Task inputs >>

........

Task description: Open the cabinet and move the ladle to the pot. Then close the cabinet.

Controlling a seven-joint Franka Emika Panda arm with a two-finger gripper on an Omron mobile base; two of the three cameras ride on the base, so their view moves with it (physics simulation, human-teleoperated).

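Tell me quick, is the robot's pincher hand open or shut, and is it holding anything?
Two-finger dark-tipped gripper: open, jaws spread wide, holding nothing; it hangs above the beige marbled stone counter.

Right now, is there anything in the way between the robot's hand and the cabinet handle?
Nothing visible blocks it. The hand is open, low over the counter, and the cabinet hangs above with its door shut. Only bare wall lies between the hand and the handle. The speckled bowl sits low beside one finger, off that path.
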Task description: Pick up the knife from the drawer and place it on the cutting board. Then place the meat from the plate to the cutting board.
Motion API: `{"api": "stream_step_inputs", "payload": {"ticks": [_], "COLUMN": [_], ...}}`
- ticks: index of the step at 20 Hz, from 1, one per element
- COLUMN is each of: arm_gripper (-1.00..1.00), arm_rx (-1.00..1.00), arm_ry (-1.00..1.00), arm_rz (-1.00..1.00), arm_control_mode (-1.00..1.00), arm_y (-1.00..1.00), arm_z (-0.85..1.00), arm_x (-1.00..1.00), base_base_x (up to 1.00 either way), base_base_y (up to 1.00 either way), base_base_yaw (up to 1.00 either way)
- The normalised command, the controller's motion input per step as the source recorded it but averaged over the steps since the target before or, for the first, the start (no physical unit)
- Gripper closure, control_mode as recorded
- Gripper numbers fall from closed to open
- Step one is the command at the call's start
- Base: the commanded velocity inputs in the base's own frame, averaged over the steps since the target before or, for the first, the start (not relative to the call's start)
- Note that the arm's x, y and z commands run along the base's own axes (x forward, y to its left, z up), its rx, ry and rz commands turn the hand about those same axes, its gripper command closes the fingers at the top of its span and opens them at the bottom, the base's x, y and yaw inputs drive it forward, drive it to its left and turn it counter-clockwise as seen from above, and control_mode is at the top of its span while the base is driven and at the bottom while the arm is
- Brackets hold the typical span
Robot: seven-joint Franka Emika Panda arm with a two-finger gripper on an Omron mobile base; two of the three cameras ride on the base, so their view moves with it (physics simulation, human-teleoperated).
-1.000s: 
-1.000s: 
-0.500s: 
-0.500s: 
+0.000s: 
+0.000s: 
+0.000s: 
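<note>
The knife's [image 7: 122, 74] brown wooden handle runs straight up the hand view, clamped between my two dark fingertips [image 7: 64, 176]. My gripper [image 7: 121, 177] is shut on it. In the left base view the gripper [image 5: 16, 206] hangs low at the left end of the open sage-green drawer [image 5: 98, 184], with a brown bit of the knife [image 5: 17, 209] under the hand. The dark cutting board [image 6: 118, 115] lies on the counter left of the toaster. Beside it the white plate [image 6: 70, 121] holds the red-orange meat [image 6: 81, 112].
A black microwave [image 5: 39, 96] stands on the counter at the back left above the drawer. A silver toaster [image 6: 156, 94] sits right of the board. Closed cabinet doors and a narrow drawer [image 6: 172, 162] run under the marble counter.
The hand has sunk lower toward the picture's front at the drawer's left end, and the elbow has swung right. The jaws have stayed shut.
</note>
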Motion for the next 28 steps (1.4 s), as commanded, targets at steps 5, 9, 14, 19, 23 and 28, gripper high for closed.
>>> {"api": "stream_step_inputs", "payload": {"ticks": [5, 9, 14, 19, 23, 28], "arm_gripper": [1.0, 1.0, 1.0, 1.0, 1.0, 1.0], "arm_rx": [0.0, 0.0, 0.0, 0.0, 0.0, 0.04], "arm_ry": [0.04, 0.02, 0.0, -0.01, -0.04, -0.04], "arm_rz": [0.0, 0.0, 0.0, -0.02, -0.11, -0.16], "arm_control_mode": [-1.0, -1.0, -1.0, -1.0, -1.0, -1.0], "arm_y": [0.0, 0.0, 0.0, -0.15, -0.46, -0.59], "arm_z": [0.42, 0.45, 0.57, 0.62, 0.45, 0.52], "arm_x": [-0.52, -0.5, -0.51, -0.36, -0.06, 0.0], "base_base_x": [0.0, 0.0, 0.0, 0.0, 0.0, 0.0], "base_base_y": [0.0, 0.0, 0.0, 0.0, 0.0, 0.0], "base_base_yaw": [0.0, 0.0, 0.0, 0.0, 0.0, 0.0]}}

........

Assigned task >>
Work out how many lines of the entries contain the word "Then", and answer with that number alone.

Your solution >>
2